Methods: 492 patients with non-malignant cytology at the time of IMP diagnosis (RedPath) were included. Patient outcomes were classified as benign or malignant based on subsequent surgical pathology (n=209) or clinical confirmation (n=283) including malignant cytology post-IMP testing, clinical cancer management, or 23+ months (23-92 months; median 35 months) imaging follow-up. Sendai 2012 radiographic and cytology criteria and CEA criteria (Sendai+CEA) were evaluated for their ability to discriminate high from low risk disease based on the presence of at least one concerning cyst feature: cyst size =3cm, solid component, main duct involvement, pancreatic duct dilation =1cm, severe cytologic atypia, or CEA =192. These criteria were also assessed using a support vector machine (SVM) learning algorithm trained with a radial basis function kernel using five-fold cross-validation.
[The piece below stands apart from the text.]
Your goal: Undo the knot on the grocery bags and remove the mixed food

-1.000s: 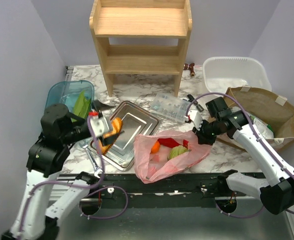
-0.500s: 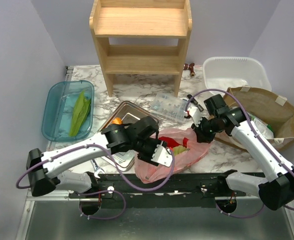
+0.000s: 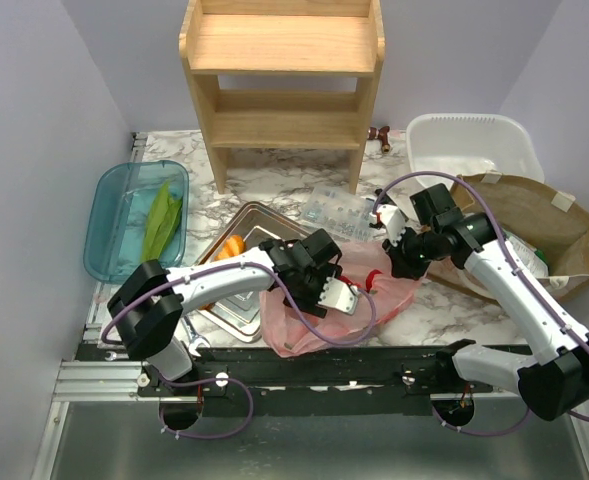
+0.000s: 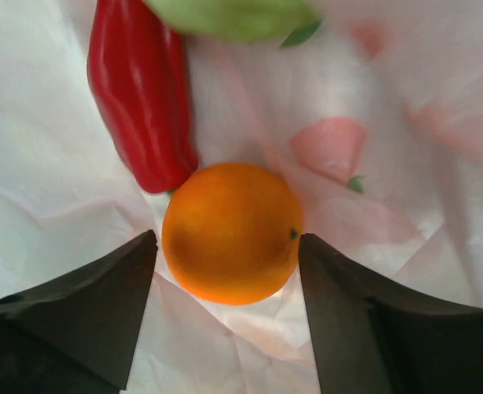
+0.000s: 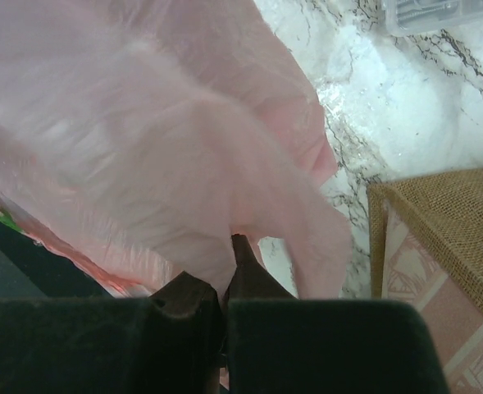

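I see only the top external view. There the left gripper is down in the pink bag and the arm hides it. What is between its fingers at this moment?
Observer: In the left wrist view an orange sits between the open jaws of the left gripper. I cannot tell whether they touch it.
Operator: Is something lying against this orange?
Observer: Yes, a red pepper appears to touch its upper left side in that view.
Operator: And does the right gripper really hold the bag?
Observer: The right wrist view shows the right gripper shut on a fold of the pink bag.
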Robot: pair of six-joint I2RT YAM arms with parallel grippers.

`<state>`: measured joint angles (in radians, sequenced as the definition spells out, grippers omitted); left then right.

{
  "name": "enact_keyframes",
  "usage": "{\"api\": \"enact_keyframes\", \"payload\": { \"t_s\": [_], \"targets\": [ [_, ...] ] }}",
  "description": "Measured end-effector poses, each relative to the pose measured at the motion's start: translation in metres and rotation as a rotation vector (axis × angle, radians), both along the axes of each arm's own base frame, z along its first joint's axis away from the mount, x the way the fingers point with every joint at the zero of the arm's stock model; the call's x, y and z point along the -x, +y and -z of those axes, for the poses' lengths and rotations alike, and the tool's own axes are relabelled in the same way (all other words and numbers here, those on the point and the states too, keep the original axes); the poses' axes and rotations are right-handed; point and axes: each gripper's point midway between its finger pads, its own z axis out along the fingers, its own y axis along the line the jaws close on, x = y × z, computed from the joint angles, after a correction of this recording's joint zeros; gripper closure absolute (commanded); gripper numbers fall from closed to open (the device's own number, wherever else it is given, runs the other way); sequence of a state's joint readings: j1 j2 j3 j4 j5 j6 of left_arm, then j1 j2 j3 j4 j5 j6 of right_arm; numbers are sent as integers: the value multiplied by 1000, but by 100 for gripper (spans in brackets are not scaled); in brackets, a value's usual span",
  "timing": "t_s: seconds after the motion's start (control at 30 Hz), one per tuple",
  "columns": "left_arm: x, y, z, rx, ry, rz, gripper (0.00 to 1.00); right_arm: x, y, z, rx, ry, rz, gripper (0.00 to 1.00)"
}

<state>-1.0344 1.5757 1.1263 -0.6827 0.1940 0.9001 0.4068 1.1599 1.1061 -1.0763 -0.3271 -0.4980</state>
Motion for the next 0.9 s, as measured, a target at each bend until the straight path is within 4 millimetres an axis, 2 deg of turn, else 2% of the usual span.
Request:
{"api": "enact_keyframes", "payload": {
  "t_s": [0.13,0.27,0.43,0.57,0.67,0.77,0.8,0.87,0.9],
  "targets": [
    [-22,13,9,-42,-26,-40,18,-1,0,2,4,6,-3,95],
    [-35,23,20,-77,-26,-62,26,-2,0,6,14,14,-17,94],
    [-39,26,31,-95,-15,-64,58,-4,1,7,15,13,-20,92],
    [-36,21,31,-57,-14,-55,74,-5,1,8,16,14,-20,91],
    [-27,21,25,-21,17,-64,89,-7,2,7,12,8,-19,87],
    [-22,17,4,54,32,-76,98,-11,5,3,-5,-16,-7,76],
    [-20,14,-8,98,36,-85,100,-13,6,1,-12,-28,-4,66],
    [-19,11,-28,162,37,-95,100,-15,8,-4,-31,-50,5,39],
    [-19,9,-38,193,36,-100,100,-15,9,-7,-41,-57,11,31]
  ]
}}
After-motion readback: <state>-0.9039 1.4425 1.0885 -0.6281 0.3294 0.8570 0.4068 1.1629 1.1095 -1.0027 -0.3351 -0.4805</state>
Results: Grouping patients as high risk (Sendai+CEA), based on the presence of at least one concerning first-line test, resulted in adequate sensitivity (59/66, 89%) for malignancy but at the expense of specificity (188/426, 44%) (Figure 1). Similar sensitivity (58/66, 88%) with improved specificity (311/426, 73%) was encountered when the SVM algorithm was used to determine the optimal combination of first-line test results that could best distinguish between patients with high and low risk of malignancy. By comparison, IMP was able to maintain statistically similar sensitivity (55/66, 83%)1 to both Sendai+CEA and SVM (both p>0.4) but with significantly improved specificity (386/426, 91%)1 compared to Sendai+CEA and SVM (both p<0.0001). Such differences were due to a 47% and 18% reduction in false positive diagnoses by IMP relative to Sendai+CEA and SVM, respectively.
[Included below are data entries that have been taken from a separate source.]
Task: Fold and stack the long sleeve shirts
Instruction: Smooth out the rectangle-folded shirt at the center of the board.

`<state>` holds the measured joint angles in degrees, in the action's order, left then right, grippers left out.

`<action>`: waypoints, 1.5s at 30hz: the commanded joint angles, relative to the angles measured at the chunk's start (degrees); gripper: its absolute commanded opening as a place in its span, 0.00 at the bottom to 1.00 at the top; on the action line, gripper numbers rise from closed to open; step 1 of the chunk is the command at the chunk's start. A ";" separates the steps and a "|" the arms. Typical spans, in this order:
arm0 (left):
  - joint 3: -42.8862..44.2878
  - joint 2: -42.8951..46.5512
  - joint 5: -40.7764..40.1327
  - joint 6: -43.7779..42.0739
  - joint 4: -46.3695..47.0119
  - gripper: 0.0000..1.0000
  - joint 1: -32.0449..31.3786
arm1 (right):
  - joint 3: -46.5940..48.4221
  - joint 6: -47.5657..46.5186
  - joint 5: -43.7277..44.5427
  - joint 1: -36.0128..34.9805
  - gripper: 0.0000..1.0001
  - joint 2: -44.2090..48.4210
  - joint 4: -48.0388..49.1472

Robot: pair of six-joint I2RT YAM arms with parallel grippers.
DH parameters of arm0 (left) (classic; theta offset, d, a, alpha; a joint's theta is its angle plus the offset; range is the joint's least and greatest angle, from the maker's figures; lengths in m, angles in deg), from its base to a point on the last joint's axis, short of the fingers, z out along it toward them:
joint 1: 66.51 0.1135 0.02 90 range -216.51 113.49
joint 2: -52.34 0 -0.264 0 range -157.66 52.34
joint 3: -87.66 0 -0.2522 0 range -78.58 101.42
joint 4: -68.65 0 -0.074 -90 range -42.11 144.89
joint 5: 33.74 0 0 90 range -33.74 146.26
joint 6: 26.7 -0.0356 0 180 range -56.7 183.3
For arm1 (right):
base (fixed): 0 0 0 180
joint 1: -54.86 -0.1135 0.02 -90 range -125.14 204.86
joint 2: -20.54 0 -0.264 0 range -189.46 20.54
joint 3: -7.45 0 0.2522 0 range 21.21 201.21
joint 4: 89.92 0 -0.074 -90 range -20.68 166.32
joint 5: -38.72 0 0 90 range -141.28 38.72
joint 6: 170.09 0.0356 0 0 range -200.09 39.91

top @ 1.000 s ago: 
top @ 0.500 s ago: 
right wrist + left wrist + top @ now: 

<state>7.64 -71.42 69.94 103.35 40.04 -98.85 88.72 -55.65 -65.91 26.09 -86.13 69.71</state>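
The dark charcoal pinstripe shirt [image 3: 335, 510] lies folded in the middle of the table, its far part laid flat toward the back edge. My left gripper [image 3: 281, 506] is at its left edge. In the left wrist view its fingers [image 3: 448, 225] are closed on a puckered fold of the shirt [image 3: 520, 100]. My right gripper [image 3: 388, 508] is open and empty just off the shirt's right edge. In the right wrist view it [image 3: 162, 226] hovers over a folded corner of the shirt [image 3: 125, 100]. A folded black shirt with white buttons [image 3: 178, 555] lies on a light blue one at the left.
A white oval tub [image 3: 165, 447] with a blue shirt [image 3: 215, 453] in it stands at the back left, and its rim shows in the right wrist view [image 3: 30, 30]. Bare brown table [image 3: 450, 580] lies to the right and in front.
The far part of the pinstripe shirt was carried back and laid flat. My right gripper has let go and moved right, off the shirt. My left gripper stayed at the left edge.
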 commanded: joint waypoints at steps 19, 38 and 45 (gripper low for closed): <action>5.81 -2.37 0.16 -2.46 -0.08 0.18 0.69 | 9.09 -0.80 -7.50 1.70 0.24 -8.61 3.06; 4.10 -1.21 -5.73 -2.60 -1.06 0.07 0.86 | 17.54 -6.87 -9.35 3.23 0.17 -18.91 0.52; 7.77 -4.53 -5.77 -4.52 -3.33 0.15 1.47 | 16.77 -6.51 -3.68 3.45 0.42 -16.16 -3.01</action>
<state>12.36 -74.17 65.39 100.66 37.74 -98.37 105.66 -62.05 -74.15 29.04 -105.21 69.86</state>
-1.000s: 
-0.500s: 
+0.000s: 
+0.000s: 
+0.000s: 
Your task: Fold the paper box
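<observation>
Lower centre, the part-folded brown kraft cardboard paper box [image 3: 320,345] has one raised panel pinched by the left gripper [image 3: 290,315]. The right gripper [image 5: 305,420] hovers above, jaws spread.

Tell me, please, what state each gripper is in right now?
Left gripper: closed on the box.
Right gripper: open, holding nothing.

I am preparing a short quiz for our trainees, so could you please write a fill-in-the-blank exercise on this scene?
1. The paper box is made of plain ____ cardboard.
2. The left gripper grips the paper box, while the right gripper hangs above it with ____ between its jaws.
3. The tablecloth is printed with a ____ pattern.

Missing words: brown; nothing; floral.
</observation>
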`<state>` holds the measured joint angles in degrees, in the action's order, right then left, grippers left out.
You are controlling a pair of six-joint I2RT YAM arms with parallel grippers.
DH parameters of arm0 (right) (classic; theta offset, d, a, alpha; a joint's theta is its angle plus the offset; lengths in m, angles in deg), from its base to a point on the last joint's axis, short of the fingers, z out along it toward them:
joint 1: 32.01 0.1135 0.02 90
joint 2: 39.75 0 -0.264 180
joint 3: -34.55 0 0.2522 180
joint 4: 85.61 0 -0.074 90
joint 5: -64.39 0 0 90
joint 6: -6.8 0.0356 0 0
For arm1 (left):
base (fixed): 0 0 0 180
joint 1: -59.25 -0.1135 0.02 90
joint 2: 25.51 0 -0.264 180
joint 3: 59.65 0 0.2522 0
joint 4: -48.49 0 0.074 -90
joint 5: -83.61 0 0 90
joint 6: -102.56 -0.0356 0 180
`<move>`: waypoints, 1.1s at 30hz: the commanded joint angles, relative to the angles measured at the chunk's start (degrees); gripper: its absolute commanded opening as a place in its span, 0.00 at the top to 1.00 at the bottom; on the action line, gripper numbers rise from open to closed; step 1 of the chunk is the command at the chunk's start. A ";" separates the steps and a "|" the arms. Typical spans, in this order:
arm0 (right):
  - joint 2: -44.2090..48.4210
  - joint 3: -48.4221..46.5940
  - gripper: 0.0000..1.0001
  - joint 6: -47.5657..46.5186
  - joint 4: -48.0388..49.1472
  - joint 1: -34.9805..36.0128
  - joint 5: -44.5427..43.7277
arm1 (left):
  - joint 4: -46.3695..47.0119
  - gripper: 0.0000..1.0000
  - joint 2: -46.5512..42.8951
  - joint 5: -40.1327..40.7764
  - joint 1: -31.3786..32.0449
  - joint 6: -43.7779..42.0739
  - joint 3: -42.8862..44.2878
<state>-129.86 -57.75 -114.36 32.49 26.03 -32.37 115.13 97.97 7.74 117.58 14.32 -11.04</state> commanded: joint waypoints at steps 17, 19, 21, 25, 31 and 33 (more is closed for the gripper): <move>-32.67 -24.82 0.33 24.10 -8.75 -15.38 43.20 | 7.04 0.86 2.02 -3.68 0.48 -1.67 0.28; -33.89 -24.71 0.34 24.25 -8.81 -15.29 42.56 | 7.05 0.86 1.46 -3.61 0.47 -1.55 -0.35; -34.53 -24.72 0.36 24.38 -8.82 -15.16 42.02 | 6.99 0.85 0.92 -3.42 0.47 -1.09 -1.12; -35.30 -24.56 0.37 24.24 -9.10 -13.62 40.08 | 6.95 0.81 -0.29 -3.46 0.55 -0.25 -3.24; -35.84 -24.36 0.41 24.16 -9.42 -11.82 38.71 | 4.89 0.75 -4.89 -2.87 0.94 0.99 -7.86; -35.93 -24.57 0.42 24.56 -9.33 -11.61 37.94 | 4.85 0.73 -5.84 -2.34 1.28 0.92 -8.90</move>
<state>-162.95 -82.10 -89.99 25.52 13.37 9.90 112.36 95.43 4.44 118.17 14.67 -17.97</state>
Conclusions: While guideline recommended and, even, computer generated (SVM) algorithms of first-line tests often provide false evidence of high risk disease resulting in low specificity for malignancy, second-line IMP testing more accurately differentiates between patients at high and low risk of malignancy. As such, IMP testing can help to avoid unnecessary surgeries in patients destined for benign outcome, while providing reliable evidence for the need of surgery in patients who are at high risk of adenocarcinoma.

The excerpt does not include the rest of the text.